## Your objective
Give back an exact copy of the lines from the start of the material through the line bearing "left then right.". Include both ends and nothing else.

## Supplied material
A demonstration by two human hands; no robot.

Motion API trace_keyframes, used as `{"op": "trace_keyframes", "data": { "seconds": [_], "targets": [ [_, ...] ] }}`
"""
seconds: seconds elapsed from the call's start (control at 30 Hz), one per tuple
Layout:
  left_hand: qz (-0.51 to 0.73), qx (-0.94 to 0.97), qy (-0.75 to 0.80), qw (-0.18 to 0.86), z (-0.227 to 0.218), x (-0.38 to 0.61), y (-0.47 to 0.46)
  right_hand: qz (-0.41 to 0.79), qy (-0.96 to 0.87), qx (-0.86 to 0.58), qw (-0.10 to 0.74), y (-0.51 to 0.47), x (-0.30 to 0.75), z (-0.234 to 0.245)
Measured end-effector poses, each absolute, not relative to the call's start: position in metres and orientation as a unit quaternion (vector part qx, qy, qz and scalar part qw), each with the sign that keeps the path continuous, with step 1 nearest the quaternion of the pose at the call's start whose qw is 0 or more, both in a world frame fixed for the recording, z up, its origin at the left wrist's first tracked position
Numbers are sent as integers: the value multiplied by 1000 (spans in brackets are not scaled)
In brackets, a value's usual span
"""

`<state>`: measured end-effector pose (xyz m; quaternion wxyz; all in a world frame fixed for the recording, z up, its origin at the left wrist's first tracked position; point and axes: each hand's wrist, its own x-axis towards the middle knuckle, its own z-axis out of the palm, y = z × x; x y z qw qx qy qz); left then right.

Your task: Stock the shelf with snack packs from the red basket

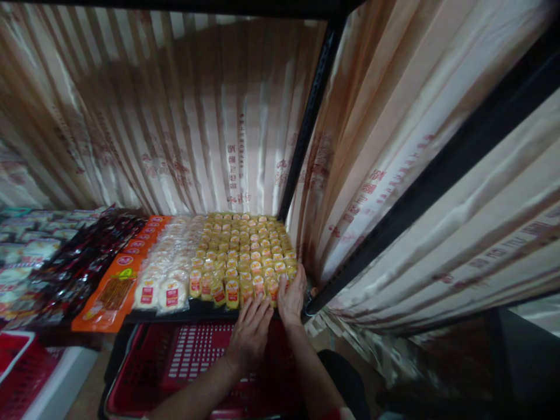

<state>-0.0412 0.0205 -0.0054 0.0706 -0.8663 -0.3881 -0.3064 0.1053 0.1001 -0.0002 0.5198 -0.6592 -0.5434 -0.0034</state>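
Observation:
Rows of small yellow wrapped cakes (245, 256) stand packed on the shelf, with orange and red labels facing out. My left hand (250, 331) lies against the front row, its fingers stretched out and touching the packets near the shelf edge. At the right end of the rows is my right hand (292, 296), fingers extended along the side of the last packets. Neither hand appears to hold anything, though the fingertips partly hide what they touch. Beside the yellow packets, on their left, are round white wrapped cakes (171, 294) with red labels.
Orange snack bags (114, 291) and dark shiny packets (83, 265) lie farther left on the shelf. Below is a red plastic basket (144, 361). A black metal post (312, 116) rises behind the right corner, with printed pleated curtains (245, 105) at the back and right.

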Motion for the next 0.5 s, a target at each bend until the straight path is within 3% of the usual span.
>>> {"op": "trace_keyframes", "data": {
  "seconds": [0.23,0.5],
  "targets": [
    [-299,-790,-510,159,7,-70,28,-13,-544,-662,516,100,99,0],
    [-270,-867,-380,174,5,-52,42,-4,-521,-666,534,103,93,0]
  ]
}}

## Answer space
A demonstration by two human hands; no robot.

Motion API trace_keyframes, used as `{"op": "trace_keyframes", "data": { "seconds": [_], "targets": [ [_, ...] ] }}`
"""
seconds: seconds elapsed from the call's start (control at 30 Hz), one per tuple
Layout:
  left_hand: qz (-0.51 to 0.73), qx (-0.94 to 0.97), qy (-0.75 to 0.80), qw (-0.18 to 0.86), z (-0.227 to 0.218), x (-0.38 to 0.61), y (-0.47 to 0.46)
  right_hand: qz (-0.41 to 0.79), qy (-0.96 to 0.87), qx (-0.86 to 0.58), qw (-0.10 to 0.74), y (-0.51 to 0.47), x (-0.30 to 0.75), z (-0.234 to 0.245)
Measured end-effector poses, each absolute, not relative to the call's start: position in metres and orientation as a unit quaternion (vector part qx, qy, qz and scalar part qw), each with the sign that keeps the path continuous, with step 1 nearest the quaternion of the pose at the call's start whose qw is 0 or more, both in a world frame fixed for the recording, z up, its origin at the left wrist's first tracked position
Numbers are sent as integers: the value multiplied by 1000 (spans in brackets are not scaled)
In brackets, a value's usual span
"""

`<state>`: measured end-effector pose (xyz m; quaternion wxyz; all in a world frame fixed for the recording, z up, its origin at the left wrist's first tracked position; point and axes: each hand's wrist, its own x-axis towards the middle knuckle, its own z-axis out of the palm, y = z × x; x y z qw qx qy qz); left then right.

The given output is the complete response.